[dmd-concurrency] draft 7

Andrei Alexandrescu andrei at erdani.com
Mon Feb 1 11:46:58 PST 2010


(I assume you meant "BankAccount[string]".)

It all depends on the behavior of the types shared(BankAccount[string]), 
shared(BankAccount), and shared(string[]).

I didn't quite mention what happens to member arrays inside synchronized 
methods. I think I wouldn't have to, but ~= warrants it. Here's the 
deal: inside a synchronized method, a member of type T[] is shared(T)[], 
except if you want to take the address of the member, in which case it's 
shared(T[]). Yep, that's tail const. I haven't thought a great deal 
about this, but arrays of shared(T) may be appended to efficiently.

I have given zero thought to shared associative arrays, and this is a 
great time to start talking about it. For my money I think we need to 
have a whole separate type SharedMap(K, V).

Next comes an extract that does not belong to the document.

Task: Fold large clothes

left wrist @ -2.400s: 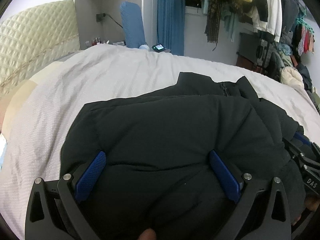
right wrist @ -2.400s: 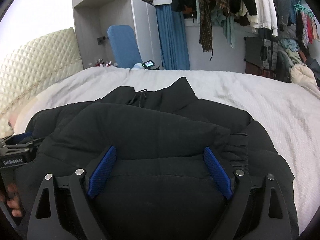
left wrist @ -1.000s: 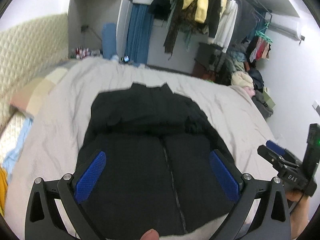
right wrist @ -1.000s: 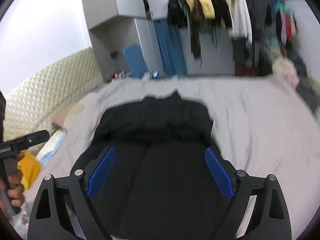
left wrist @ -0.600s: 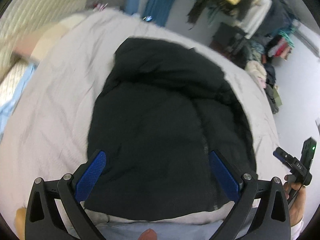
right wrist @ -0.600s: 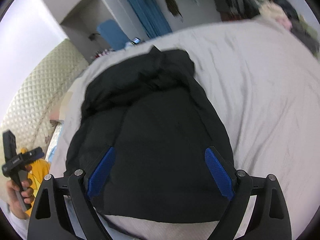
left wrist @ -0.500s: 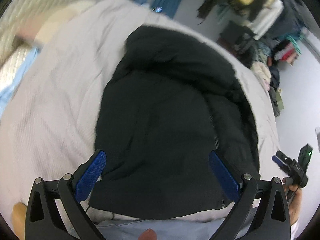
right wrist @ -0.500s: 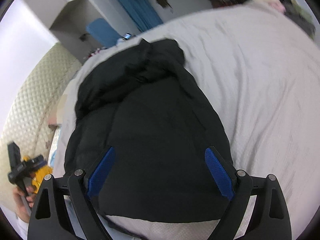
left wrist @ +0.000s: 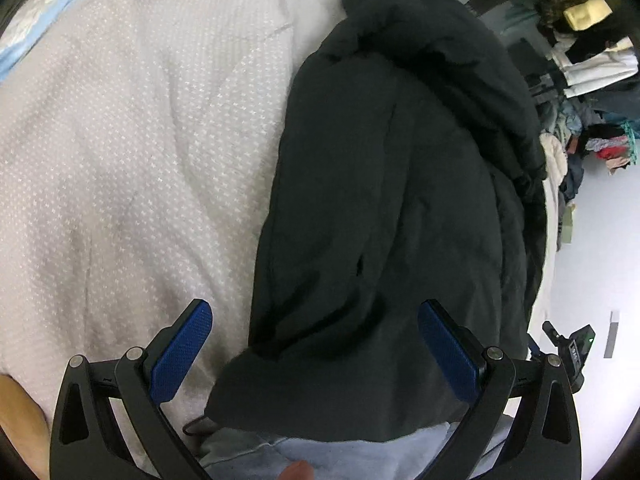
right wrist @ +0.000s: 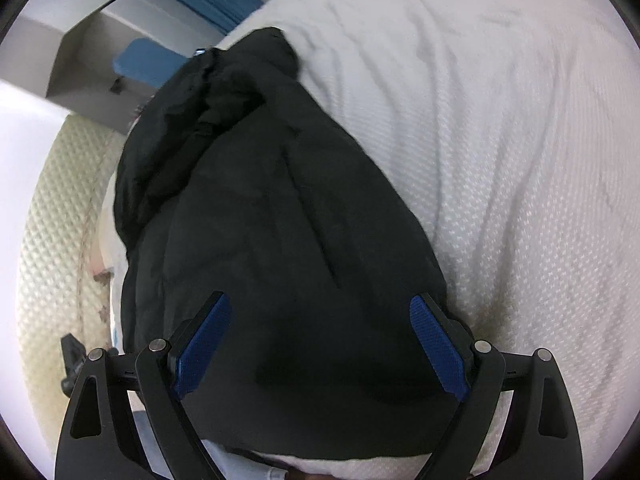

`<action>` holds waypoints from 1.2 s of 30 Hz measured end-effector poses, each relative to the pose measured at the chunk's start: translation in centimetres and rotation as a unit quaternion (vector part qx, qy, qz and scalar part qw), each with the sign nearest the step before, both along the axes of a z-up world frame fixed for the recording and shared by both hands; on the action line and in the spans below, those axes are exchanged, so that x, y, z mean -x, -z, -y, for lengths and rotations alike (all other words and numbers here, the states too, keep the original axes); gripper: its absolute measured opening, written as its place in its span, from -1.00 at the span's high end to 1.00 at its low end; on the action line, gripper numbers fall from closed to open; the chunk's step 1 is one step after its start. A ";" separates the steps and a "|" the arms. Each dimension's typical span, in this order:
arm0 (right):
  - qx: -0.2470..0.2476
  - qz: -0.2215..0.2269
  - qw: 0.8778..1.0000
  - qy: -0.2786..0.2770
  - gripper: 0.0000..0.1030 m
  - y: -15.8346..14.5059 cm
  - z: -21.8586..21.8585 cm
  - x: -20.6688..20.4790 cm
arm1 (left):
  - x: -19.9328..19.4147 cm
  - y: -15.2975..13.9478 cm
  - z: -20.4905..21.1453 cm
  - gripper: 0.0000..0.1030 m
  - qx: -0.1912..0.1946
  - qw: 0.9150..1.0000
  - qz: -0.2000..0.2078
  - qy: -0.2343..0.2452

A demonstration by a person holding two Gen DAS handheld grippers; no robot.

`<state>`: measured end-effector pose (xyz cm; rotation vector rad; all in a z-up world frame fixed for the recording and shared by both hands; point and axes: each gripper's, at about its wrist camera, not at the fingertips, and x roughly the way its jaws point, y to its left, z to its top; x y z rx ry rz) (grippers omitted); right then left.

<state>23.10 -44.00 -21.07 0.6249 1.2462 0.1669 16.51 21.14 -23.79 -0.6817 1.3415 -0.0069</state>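
The big black jacket (left wrist: 392, 200) is lying folded on the white bed (left wrist: 120, 140), its collar at the far end. The left claw (left wrist: 314, 344) is hanging over its near left corner, fingers wide apart, holding nothing. The right claw (right wrist: 320, 344) is hanging over its near right part, fingers wide apart too, also empty.

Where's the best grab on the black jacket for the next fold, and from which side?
Probably the near hem of the black jacket, one corner per gripper, coming down from above at the bed's near edge. That hem lies loose and slightly lifted here, while the far collar end is bunched thick. Left gripper and right gripper both stand open, straddling it.
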 end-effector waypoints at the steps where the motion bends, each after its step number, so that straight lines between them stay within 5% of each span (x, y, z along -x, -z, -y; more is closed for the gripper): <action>1: -0.004 -0.005 1.000 0.005 -0.76 0.3 0.2 -0.2 | -0.1 0.4 -0.1 -0.99 0.010 1.000 -0.004 -0.002; 11: 0.001 -0.042 0.998 0.055 -0.78 2.5 2.6 -0.1 | -0.5 3.1 -1.6 -0.99 0.090 0.995 -0.017 -0.046; 19: -0.033 -0.074 0.996 0.030 -0.82 4.8 2.4 -1.0 | -1.9 4.4 -0.7 -0.99 0.093 0.995 -0.031 -0.035; 29: -0.104 0.003 0.993 -0.049 -0.86 1.5 -0.9 -0.4 | -4.5 5.1 2.2 -0.99 0.065 0.996 -0.053 -0.032; 36: -0.090 -0.046 0.994 -0.034 -0.88 4.0 -0.1 -1.3 | -5.3 5.6 2.5 -0.97 0.070 0.995 -0.060 -0.031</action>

Thanks for the question. Also thanks to Extrawurst and Sean for the 
feedback.


Andrei

Michel Fortin wrote:
> Hum, say I want to implement a synchronized Bank class as a collection of bank accounts:
> 
> 	synchronized class Bank {
> 		private BankAccount[name] accounts;
> 		private string[] log;
> 
> 		void addAccount(string name) {
> 			accounts[name] = new BankAccount();
> 			log ~= "account created";
> 		}
> 
> 		void transferMoney(string from, string to, uint amount) {
> 			BankAccount first = accounts[from];
> 			BankAccount second = accounts[to];
> 			synchronized (first, second) {
> 				first.withdraw(amount);
> 				second.deposit(amount);
> 				log ~= "money transfer successful";
> 			}
> 		}
> 
> 		void removeAccount(string name) {
> 			accounts.remove(name);
> 			log ~= "account removed";
> 		}
> 	}
> 
> Where am I going to need casts here?
> Also, which parts are going to be done using atomic operations?